**What the task asks**
Go through the entries, filter for the word "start", and copy every line that has it.

Collected data entries:
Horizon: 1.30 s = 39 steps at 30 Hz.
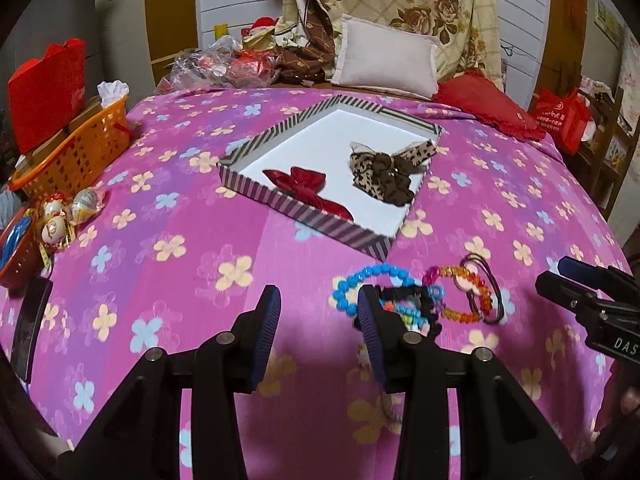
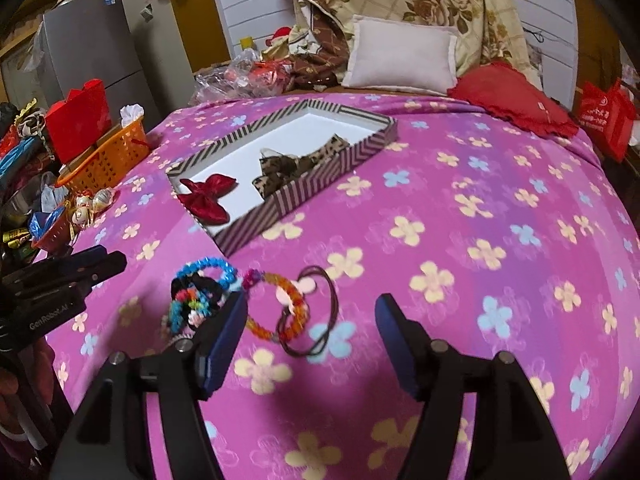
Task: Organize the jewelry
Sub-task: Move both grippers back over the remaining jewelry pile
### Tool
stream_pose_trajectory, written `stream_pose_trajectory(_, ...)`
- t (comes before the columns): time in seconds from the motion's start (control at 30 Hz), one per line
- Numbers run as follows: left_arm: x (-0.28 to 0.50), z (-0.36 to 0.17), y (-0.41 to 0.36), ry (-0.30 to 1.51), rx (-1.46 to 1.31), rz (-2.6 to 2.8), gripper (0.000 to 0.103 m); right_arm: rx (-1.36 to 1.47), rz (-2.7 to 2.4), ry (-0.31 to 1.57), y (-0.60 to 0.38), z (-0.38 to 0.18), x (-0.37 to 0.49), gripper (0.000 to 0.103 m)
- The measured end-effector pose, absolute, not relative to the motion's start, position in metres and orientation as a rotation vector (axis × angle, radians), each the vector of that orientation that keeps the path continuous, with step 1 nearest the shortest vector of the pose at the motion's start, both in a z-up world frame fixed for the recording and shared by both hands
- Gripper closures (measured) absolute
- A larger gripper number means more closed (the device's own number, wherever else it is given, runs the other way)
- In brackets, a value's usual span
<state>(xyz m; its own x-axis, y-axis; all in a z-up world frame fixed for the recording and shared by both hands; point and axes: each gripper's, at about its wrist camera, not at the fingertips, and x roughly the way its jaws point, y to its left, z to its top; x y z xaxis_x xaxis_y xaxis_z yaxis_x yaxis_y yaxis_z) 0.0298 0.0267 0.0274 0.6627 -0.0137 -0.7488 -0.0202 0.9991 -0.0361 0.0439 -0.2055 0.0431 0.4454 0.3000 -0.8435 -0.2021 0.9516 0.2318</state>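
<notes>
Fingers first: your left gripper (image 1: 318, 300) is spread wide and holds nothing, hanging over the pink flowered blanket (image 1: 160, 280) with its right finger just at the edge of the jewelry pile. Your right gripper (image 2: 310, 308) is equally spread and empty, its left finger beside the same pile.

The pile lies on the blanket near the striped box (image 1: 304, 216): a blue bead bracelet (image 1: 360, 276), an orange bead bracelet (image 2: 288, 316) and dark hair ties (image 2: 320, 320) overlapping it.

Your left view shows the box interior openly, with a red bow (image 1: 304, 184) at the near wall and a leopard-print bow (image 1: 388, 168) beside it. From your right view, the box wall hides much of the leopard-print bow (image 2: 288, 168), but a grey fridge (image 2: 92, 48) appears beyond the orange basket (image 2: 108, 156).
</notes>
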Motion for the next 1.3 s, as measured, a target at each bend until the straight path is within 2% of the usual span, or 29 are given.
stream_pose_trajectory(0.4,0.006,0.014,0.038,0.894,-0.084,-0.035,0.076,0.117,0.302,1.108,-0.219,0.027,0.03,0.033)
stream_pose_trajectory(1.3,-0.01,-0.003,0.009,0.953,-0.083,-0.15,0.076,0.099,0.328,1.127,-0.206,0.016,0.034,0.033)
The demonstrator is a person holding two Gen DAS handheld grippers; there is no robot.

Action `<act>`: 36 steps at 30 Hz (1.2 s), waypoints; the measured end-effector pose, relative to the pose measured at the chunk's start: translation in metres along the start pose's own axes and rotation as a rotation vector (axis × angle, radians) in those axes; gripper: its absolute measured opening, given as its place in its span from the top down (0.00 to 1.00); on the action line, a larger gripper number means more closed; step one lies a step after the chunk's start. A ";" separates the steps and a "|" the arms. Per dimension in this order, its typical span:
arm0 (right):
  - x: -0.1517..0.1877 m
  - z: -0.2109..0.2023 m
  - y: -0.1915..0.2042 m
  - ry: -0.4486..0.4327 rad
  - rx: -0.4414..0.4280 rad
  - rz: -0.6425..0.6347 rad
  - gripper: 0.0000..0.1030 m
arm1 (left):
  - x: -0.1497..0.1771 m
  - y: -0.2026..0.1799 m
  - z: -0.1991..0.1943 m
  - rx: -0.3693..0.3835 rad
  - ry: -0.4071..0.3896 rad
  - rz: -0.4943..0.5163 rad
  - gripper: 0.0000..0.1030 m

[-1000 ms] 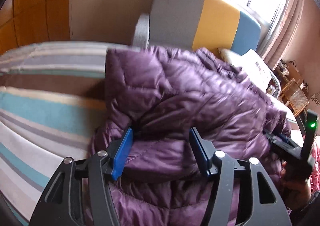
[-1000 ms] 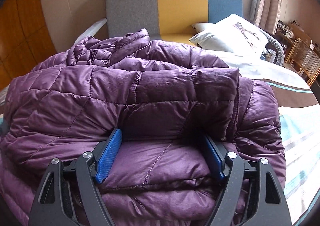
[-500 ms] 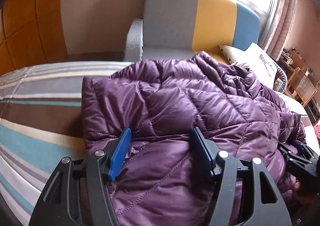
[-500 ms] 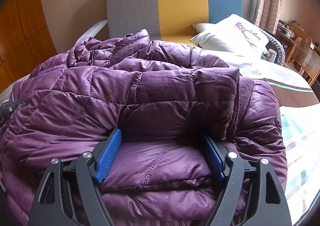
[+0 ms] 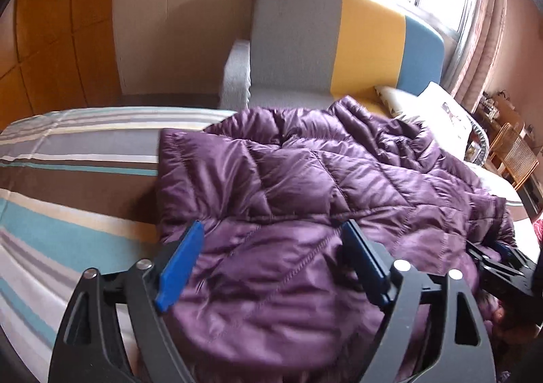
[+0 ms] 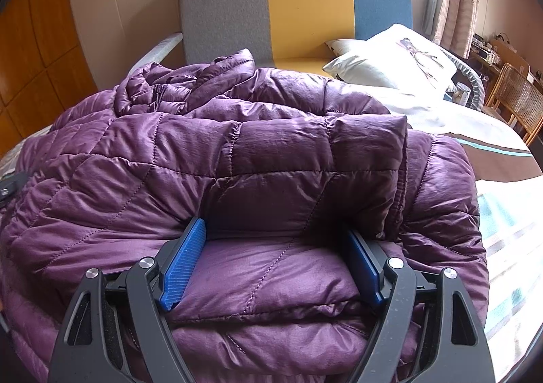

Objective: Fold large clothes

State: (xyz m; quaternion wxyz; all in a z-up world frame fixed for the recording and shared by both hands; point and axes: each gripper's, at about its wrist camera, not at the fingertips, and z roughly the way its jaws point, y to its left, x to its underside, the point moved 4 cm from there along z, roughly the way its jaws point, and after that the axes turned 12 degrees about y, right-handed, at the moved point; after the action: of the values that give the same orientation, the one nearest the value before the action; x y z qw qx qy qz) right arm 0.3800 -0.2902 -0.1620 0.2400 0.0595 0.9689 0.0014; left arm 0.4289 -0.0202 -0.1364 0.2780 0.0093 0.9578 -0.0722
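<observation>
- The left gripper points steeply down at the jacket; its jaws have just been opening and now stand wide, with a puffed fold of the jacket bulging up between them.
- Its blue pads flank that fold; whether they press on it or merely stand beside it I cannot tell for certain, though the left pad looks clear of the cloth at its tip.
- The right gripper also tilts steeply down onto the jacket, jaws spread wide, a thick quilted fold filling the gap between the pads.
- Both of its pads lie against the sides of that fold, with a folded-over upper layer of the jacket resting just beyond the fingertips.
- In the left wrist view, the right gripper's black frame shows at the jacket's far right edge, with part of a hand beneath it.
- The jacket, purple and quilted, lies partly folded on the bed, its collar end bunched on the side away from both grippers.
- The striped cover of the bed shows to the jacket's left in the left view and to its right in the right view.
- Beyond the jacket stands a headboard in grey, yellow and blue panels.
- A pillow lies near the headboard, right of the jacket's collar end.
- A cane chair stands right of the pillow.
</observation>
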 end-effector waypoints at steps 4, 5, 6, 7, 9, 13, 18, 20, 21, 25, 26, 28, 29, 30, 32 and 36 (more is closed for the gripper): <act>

**Answer space**
- t (comes before the columns): time in seconds from the motion's start (control at 30 Hz), one per line
- The measured end-effector pose, absolute, not relative to the motion's start, position in metres and orientation as a rotation vector (axis × angle, radians), each the vector of that orientation that keeps the path continuous, with step 1 nearest the shortest vector of the pose at the motion's start, both in a z-up world frame fixed for the recording and shared by both hands
Action `<act>`: 36 steps at 30 Hz (1.2 s), waypoints; the measured end-effector pose, relative to the pose measured at the chunk's start: translation in metres along the start pose's own axes and rotation as a rotation vector (axis × angle, radians) in those axes; gripper: its absolute measured opening, given as its place in its span from the top down (0.00 to 1.00); on the action line, a larger gripper number means more closed; step one lies a step after the chunk's start. A ";" separates the steps and a "|" the arms. Per dimension in this order, its typical span:

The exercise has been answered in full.